# your dog's heart beat rhythm



## dogclass (Feb 16, 2011)

Hi,
When you observe your dog's heart beat rhythm, is it kind of irregular? My dog (2 year old collie mix) sounds like he has a strange heart rhythm. I've observed it for some time, but never commented on it with the vet. He's perfectly healthy, so I'm not concerned. And all the times he's been looked at by vets (annual physicals and stuff), no vet has commented on it, so I assumed that's just how dogs are?

But if that's just the way they are, why? Is it common in the animal world? Are humans weird for having such a regular rhythm?
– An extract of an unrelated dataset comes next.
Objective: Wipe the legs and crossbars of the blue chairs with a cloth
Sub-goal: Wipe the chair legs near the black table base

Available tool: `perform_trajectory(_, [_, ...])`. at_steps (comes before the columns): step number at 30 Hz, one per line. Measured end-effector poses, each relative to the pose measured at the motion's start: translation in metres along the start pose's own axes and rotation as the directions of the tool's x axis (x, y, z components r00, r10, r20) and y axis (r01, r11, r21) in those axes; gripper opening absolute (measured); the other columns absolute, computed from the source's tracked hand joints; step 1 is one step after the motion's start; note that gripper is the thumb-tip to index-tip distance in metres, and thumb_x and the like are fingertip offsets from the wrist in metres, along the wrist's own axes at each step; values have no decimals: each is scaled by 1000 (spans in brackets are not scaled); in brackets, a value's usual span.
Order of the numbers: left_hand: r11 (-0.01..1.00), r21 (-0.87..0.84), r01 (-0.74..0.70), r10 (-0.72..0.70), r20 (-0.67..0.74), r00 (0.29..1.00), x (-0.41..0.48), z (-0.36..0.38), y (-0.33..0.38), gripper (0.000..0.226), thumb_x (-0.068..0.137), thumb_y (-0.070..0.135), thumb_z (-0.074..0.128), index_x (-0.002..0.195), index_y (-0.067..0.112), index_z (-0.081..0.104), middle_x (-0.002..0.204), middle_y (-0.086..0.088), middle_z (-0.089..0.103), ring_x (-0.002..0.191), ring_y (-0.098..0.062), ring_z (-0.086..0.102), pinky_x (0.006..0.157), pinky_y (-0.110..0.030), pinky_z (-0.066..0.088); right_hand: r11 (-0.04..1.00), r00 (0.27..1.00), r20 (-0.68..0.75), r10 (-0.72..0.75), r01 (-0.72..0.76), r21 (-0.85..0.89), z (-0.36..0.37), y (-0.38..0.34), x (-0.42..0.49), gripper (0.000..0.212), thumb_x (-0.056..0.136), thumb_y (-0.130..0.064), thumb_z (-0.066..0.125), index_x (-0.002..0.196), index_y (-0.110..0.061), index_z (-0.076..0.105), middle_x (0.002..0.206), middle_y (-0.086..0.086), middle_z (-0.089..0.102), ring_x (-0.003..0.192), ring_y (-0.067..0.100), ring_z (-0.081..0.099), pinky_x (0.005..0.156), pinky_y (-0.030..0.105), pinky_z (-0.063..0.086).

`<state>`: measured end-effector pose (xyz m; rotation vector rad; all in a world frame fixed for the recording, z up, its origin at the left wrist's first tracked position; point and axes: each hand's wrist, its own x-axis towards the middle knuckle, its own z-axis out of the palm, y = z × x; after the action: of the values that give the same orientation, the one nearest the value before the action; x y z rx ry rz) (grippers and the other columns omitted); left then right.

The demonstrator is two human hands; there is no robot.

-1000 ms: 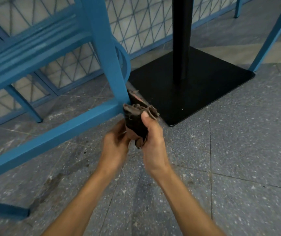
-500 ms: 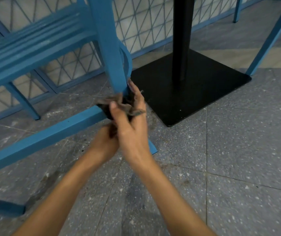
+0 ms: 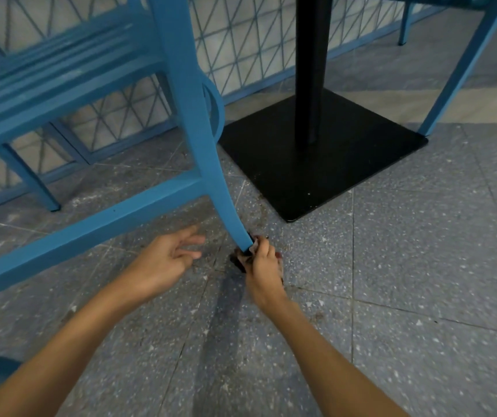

I'm only making the observations while the dog is still of course.


----------



## Analogdog (Apr 3, 2012)

Apparently they are as regular as human rhythms. One of my dogs was diagnosed with a heart murmur which lead to a cardiologist and documenting several valves of her heart not closing properly. Apparently she is good to go until she isn't any more. Its pretty sad.


----------



## Dezzoi (Sep 19, 2011)

I've noticed my dog having a weird heart beat as well. His will go like:

boom boom....boom boom....boom boom boom....boom boom....boom boom

My vet said that there's nothing wrong with him either. He's healthy enough and runs like a horse! Very strong and never seems to fade or get frail. *shrugs*


----------



## juliemule (Dec 10, 2011)

Yes arrhythmias are very common in dogs.


----------



## zenaidealvis (Sep 20, 2012)

Yes, it is common. Don't worry about it 


dogclass said:


> Hi,
> When you observe your dog's heart beat rhythm, is it kind of irregular? My dog (2 year old collie mix) sounds like he has a strange heart rhythm. I've observed it for some time, but never commented on it with the vet. He's perfectly healthy, so I'm not concerned. And all the times he's been looked at by vets (annual physicals and stuff), no vet has commented on it, so I assumed that's just how dogs are?
> 
> But if that's just the way they are, why? Is it common in the animal world? Are humans weird for having such a regular rhythm?
> ...


Tramadol Side Effects
Triamcinolone Acetonide Cream
Tylenol 3


----------



## sassafras (Jun 22, 2010)

That's called a sinus arrhythmia, and it is normal in dogs (but abnormal in people). When the dog breathes in, the heart tends to beat a bit faster and when the dog breathes out, it tends to slow down. It tends to be most noticeable at rest and disappears as the overall heart rate goes up.


----------



## jedonspring (Jun 9, 2013)

Dogs can develop heart problems/murmurs - they don't have to be born with them. My dog was diagnosed at 7 years old and he lived till he was 13 1/2. It is always progressive unfortunately. Our doc said it eventually turns into congestive heart failure, as with humans, the heart just cannot keep up with demand for oxygen enriched blood. My Simon developed an enlarged heart from severe arrhythmia in both chambers. He developed a 'choking' response from his big heart pressing on his trachea, and physical activity would trigger it. We carried him up the stairs so he would not be stressed, but he was not heavy, it was never a problem. There are meds that can help. Good luck.


----------



## CoverTune (Mar 11, 2007)

sassafras said:


> That's called a sinus arrhythmia, and it is normal in dogs (but abnormal in people). When the dog breathes in, the heart tends to beat a bit faster and when the dog breathes out, it tends to slow down. It tends to be most noticeable at rest and disappears as the overall heart rate goes up.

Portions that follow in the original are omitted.